Among other revisions, the petition proposes an increase in the goal for the proportion of non-lawyer membership in district committees to two-fifths, up from one-third under the present rule. The prior goal of one-third public membership would be converted to a required minimum.

The Lawyer Regulation System’s Board of Administrative Oversight recommended the increase, and OLR’s director, Keith Sellen, said that it was in line with the variety of approaches in other states.

“I know there is a balance struck with respect to the lawyer regulation systems throughout the country, and there are public members involved at different levels and in different proportions,” he said.

The board suggested the increase in a report issued in March pursuant to a Supreme Court order that the board recommend whether district committees should be retained and, if so, how the Court’s rules could be amended to improve the committees’ operation.

In cases in which, after preliminary staff investigation, Sellen determines that referral to a district committee — rather than further staff investigation or other action — is appropriate, committees investigate allegations of lawyer misconduct and prepare reports that may contain disciplinary recommendations.
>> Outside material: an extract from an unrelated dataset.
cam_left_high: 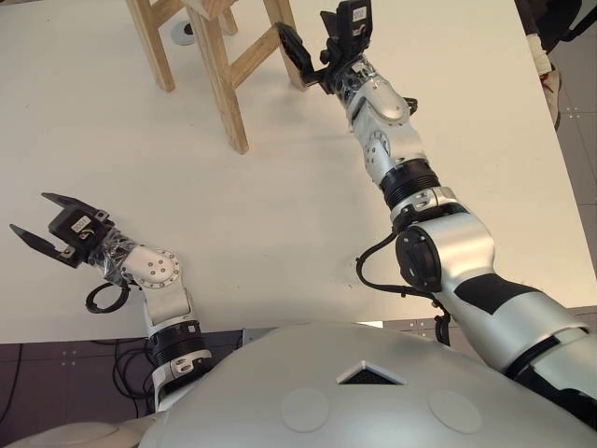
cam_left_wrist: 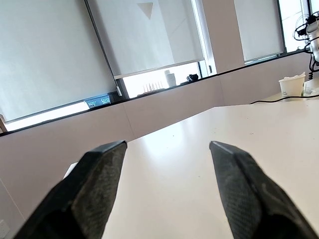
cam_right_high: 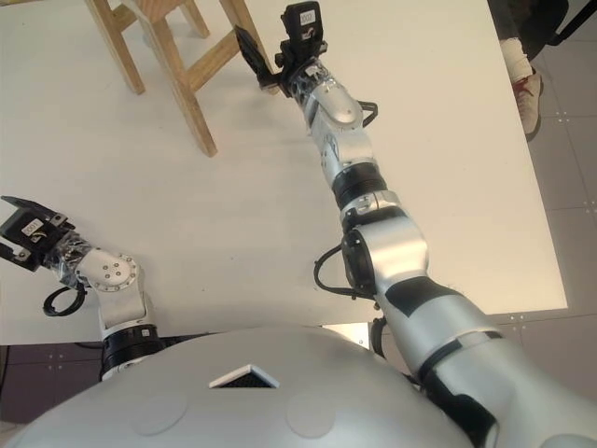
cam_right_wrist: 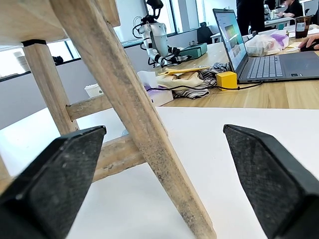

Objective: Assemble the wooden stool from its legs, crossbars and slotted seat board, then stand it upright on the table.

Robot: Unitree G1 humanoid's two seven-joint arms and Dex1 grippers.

Whether investigations are conducted by staff or committees, Sellen ultimately decides how to proceed after the investigations conclude.

Perception of “Lawyers Investigating Lawyers”
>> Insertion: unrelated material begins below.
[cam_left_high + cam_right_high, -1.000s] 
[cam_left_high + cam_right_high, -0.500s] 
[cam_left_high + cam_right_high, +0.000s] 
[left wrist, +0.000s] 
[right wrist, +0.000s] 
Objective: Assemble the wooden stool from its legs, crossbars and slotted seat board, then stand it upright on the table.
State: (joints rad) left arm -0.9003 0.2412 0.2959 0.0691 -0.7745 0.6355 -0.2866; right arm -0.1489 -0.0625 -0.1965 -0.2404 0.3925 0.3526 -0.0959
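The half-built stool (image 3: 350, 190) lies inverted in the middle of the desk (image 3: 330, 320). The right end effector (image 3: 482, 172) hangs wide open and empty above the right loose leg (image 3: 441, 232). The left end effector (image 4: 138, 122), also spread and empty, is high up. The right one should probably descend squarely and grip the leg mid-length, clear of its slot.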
According to the board’s report, the proposed increase in public members “would help blunt the perception that lawyers investigating lawyers is unfair.”

Krista Ginger, a non-lawyer member of the board, said that in her recollection, the major reason for the proposal was that “people thought that two-fifths public members was not going to be perceived as not being fair to lawyers and it could actually help the perception of [the system as] being more fair to the public.”

Public members, as they would be called under the proposed rule changes, normally conduct committee investigations in tandem with lawyer members, said William H. Levit, Jr., the board’s chairperson.

“I spent nine years on the district committee here in Milwaukee, and also was the chair of that committee,” Levit added. “Not all, but many cases that you get at the district committee level are pretty clear cut. They are things that involve really basic kinds of transgressions, [and] you don’t have to be a genius or a lawyer or an ethics expert to understand that somebody’s doing something that is improper.”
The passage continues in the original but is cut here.